As more attention gets focused on global warming, the continued neglect of pay as you drive insurance becomes more difficult to understand. It obviously is not the whole answer. We will have to develop better technologies and alternative fuels, but it is a very simple and easy first step.

This is like a situation where we have a person who’s bleeding badly after being hit by a car. Of course, we want to get the victim to a hospital where a trained medical professional can deal with his wounds. But, most immediately, we have to stop the bleeding or the victim won’t live long enough to make it to the hospital. When it comes to global warming, pay as you drive insurance is a way to slow the bleeding, but unfortunately no one seems to give a damn.


  • I am inclined to agree that putting a price on each kilometer driven might induce people to drive less, although rising gasoline prices do not seem to have had this effect during the past few years.

    An important issue regarding the applicability of this plan to Canada is that auto insurance is significantly cheaper here, so the price per kilometer and the associated incentive would be lower than Baker projects for the US. Because rates tend to be lowest in provinces with public auto insurance, this plan would be least effective where it would be easiest to implement.

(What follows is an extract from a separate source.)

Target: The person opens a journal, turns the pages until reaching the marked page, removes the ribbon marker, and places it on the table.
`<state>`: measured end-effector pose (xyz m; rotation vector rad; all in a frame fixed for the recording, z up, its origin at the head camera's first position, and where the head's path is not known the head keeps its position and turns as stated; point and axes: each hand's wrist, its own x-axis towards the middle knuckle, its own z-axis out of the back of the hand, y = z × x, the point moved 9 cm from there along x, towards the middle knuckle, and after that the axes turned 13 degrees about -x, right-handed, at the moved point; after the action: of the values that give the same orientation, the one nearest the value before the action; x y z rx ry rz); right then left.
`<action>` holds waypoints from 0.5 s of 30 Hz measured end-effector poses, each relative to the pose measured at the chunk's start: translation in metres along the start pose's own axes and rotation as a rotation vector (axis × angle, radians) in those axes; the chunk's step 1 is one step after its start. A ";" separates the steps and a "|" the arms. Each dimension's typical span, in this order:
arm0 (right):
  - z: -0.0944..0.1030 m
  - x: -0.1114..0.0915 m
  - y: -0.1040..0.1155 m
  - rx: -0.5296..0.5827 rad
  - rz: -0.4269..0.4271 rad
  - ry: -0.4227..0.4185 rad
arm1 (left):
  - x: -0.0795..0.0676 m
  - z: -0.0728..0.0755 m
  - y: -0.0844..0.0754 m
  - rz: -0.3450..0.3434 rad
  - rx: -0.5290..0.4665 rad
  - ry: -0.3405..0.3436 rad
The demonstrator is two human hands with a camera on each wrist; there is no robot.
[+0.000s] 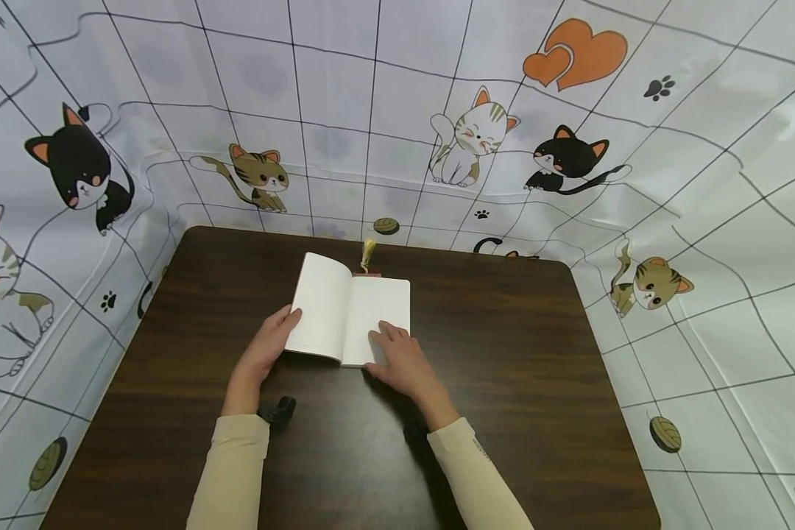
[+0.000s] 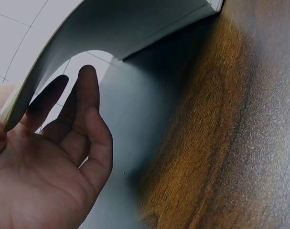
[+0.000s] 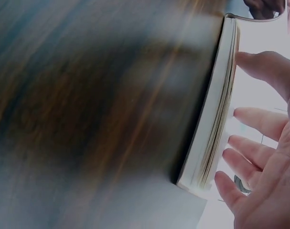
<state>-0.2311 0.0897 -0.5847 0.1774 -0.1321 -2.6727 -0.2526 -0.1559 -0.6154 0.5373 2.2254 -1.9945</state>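
Note:
An open notebook (image 1: 321,305) with pale, blank-looking pages lies near the middle of the dark wooden table. My left hand (image 1: 274,340) holds its left side at the outer edge, thumb on top and fingers underneath. In the left wrist view the lifted leaves (image 2: 111,26) curve up off the table, gripped near their edge by the left hand (image 2: 49,171). My right hand (image 1: 400,361) rests on the right page with spread fingers. Seen from the right wrist, the right hand's fingertips (image 3: 236,112) lie along the page beside the thick page block (image 3: 216,119).
A yellow tassel (image 1: 368,254) sticks out past the notebook's top edge. The brown table (image 1: 503,368) reaches back to a white grid-patterned curtain (image 1: 338,110) printed with cats. Dark wrist straps (image 1: 280,411) sit at the sleeve cuffs.

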 end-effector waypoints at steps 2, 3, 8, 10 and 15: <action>0.000 0.001 -0.001 -0.010 0.000 0.016 | 0.000 0.000 0.000 -0.001 -0.011 0.000; 0.000 0.001 -0.001 -0.016 0.001 0.023 | 0.000 0.000 -0.001 -0.002 -0.014 0.000; 0.000 0.001 -0.003 -0.013 0.001 0.060 | 0.000 0.000 -0.002 0.000 -0.020 0.000; -0.001 0.001 -0.003 -0.010 0.006 0.073 | -0.001 0.000 -0.002 0.008 -0.016 -0.004; 0.000 0.000 -0.003 0.009 0.022 0.101 | -0.003 -0.001 -0.002 0.008 -0.009 -0.004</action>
<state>-0.2322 0.0924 -0.5855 0.3113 -0.1129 -2.6352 -0.2509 -0.1559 -0.6125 0.5400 2.2251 -1.9787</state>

  • There is one other VERY large problem with this theory and that has to do with the number of male drivers. According to the stats that I recently read, female drivers would pay more per kilometer than male because it would be illegal to charge people per kilometer based on conditions that aren’t per kilometer. Right now male drivers get in more accidents than female driver by approx 20% (from the stats that I have read) BUT male drivers also drive approx 32% more kilometers per year, which means on a per kilometer basis men are actually safer drivers.